If there is background staining in the positive controls and the test sample(s), but not in the negative control, then the issue is most likely associated with the primary antibody. Some possibilities are:
- The primary antibody was too concentrated, or the incubation period too long. More dilute antibody, or shorter incubation or lower incubation temperature may correct the situation.
- The tissue may contain Fc receptors, or there may be interfering Ig components (aggregates or oligomers) or there may by naturally occurring, contaminating antibodies. This can be resolved by using Fab fragments rather than whole IgG molecules, filtering out the aggregates, or by diluting the primary antibody and incubating for longer times.
- The tissue sections may be cut too thick — try thinner sections.
- The microscope light needs to be adjusted to a higher setting.
If there is background staining in only the test sample(s) - i.e. not in the positive or negative controls, then the most likely cause is that the test sample(s) has been fixed and processed differently from the controls. Use of different tissue type between test sample(s) and controls may also produce this variance. Possibilities include:
- Overfixation of the test sample, resulting in the increased presence of hydrophobic groups, or increased crosslinking. Use of antigen retrieval procedures will amend this.

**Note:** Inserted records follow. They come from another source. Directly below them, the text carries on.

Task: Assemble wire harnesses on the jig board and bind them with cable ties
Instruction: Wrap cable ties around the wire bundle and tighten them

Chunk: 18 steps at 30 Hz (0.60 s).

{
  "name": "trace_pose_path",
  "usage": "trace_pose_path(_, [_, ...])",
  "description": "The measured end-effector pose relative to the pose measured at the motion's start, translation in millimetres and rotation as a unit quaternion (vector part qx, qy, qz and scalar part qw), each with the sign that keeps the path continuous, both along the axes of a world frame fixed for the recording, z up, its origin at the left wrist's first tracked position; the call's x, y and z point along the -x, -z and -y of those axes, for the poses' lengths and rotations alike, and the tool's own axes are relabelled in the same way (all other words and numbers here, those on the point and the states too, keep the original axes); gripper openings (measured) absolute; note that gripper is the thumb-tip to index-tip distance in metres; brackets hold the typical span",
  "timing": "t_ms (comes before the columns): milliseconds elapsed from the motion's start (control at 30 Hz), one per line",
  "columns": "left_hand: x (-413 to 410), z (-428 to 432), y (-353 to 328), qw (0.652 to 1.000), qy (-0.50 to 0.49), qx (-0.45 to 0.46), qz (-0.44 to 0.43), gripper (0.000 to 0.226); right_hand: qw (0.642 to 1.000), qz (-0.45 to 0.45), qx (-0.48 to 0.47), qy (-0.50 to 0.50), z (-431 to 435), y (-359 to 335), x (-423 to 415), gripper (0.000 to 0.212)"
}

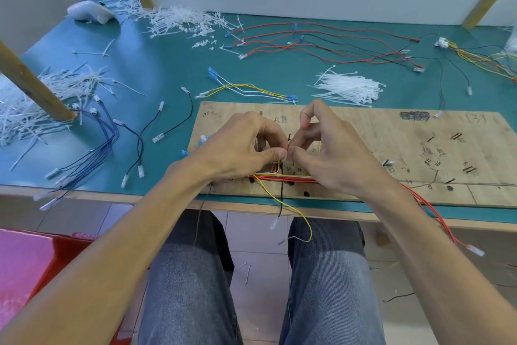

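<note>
A plywood jig board (pixel 391 146) lies on the green table near its front edge. A bundle of red, yellow, white and black wires (pixel 282 178) runs along the board's near side, with loose ends hanging over the table edge. My left hand (pixel 240 146) and my right hand (pixel 321 148) meet above the bundle, thumbs tip to tip, fingers curled. They pinch something thin between them, next to a short black wire end (pixel 288 137) that sticks up; what exactly they hold is hidden.
A pile of fresh white cable ties (pixel 349 88) lies behind the board. Red and black harnesses (pixel 321 42) lie at the back, yellow-white wires (pixel 251 90) in the middle, blue and black wires (pixel 106 134) at left. Cut tie scraps (pixel 179 20) litter the back left. A wooden post (pixel 33 84) stands left.
</note>
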<state>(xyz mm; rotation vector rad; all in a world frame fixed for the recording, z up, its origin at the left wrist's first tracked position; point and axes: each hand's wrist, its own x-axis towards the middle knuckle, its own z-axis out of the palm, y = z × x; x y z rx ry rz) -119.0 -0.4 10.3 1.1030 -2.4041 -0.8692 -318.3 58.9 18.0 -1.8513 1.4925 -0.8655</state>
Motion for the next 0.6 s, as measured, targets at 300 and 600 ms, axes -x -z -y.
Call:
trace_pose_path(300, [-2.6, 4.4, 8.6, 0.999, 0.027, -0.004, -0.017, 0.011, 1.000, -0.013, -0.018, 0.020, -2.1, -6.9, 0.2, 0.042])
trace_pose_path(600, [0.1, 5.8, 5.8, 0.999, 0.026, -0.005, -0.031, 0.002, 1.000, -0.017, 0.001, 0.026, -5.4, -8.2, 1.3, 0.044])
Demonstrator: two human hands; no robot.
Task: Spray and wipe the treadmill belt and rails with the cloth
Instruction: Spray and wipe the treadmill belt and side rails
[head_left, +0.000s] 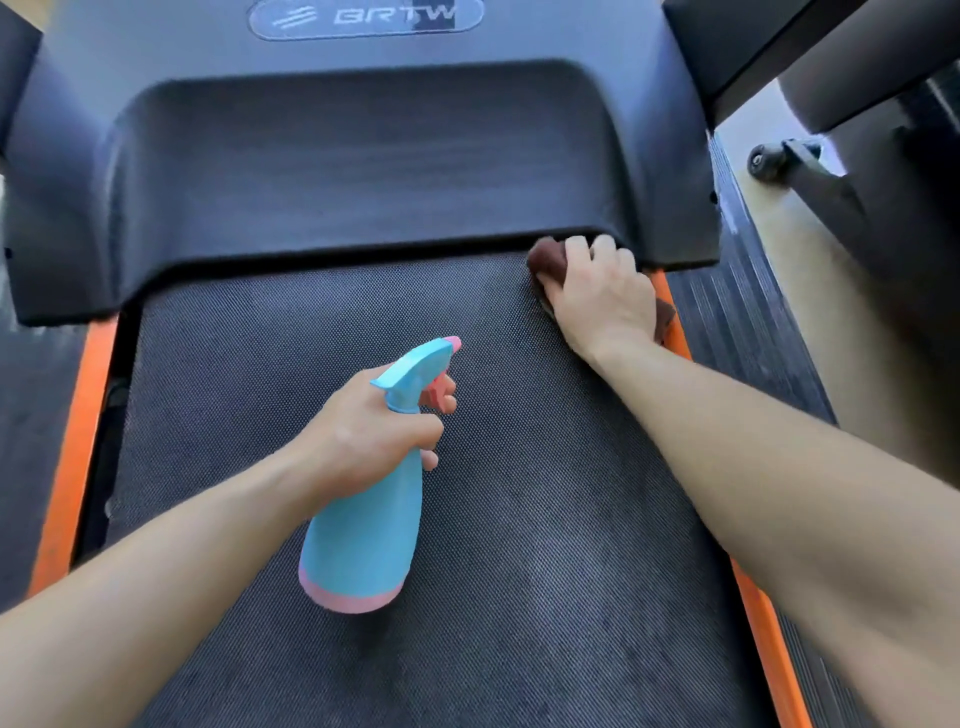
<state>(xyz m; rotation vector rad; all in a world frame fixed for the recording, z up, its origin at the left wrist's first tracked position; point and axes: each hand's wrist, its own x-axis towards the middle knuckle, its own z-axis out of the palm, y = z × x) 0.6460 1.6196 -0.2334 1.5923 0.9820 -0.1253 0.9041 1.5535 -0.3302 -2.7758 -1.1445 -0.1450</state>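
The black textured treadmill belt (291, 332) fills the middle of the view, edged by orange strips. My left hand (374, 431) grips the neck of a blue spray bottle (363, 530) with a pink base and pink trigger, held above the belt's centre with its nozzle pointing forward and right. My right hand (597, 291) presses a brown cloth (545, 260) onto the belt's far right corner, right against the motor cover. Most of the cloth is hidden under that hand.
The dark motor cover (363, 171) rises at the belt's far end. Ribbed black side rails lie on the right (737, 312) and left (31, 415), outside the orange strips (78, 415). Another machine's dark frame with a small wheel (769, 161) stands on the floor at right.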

- A different fixative was used for the test sample(s) than for the control tissue. This difference should be avoided, or the procedures should be adjusted.
- The test sample(s) and the controls are of different tissue type. This should be avoided whenever possible.
If the test sample(s) and positive controls are clean, but the negative control shows background staining, it is likely that the negative control serum is at fault. It may be too concentrated, or contaminated with cross-reacting Ig components, naturally occurring antibodies, or bacterial growth. This can be corrected by using more dilute serum and incubating longer, trying to find a better match for the negative serum, or purifying the serum.